Advent of Code is back! Unwrap daily challenges to sharpen your Alteryx skills and earn badges along the way! Learn more now.

Alteryx Designer Desktop Discussions

Find answers, ask questions, and share expertise about Alteryx Designer Desktop and Intelligence Suite.
SOLVED

Component Similarity Analysis

Alterisk
5 - Atom

Hey all, I'm trying to run a component similarity analysis between Finished Goods (FG) using Alteryx but unsure how to implement this.

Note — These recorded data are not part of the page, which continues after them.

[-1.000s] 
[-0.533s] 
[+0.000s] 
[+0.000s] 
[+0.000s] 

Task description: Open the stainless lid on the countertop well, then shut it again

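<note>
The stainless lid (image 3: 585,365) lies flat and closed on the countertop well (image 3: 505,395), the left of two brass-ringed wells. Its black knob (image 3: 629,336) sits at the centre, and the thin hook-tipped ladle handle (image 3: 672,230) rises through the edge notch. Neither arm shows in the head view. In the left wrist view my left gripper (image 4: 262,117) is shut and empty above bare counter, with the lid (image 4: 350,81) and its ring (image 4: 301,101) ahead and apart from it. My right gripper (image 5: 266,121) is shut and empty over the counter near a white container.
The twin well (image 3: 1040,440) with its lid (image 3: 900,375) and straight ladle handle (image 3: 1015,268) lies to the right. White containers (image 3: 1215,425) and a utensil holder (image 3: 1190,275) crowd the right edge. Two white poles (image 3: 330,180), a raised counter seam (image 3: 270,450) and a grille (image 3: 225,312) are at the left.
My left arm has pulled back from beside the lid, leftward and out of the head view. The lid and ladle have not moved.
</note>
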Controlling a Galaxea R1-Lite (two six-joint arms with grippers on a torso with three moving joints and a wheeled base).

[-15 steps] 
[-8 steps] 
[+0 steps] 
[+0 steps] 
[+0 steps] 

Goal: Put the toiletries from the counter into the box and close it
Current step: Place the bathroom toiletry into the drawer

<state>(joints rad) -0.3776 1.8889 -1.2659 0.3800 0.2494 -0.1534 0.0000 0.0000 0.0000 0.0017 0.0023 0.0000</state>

Input - List of Finished Goods with their corresponding components

 

Alterisk_0-1672899341545.png

 

Expected Output - Matrix with similarity % for each finished good combination:

 

Alterisk_1-1672899624787.png

 

--------------------------------------------------------------------------------------------------------------------------------------------------------------------------

My approach for the solution is as follows:

1. Build a single list of unique FGs with a concatenated list of corresponding components in each row:

 

Alterisk_2-1672899801229.png

 

2. Build a matrix with the input and the concat list and search for each component in the corresponding concatenated list for each FG combination. If found, enter 1 else enter 0:

 

Alterisk_3-1672899889713.png

 

3. Sum up the values for each combination (eg. FG1-FG1, FG1-FG2, FG1-FG3, and so on):

 

Alterisk_4-1672899942357.png

 

4. Build a new matrix which represents the count of distinct components for each FG combination (for e.g. FG1 has components 1 and 2, while FG2 has components 1,3,4. So the resulting FG combination FG1-FG2 will have 4 distinct components (1,2,3,4):

 

Alterisk_5-1672900018050.png

 

5. Divide the matrix obtained in step 3 by the matrix from step 4, thereby giving the similarity matrix

 

Alterisk_6-1672900152107.png

 

 

 

Please let me know if there is a way to implement this in Alteryx, or if there's a better way to get to this output. 
Thanks in advance for all your help! 

 

 

 

 

5 REPLIES 5
FinnCharlton
13 - Pulsar

Hi Alterisk,

Here is a possible solution. It basically follows your method: forming all possible combinations, calculating matches and distinct combinations, then calculating percentages.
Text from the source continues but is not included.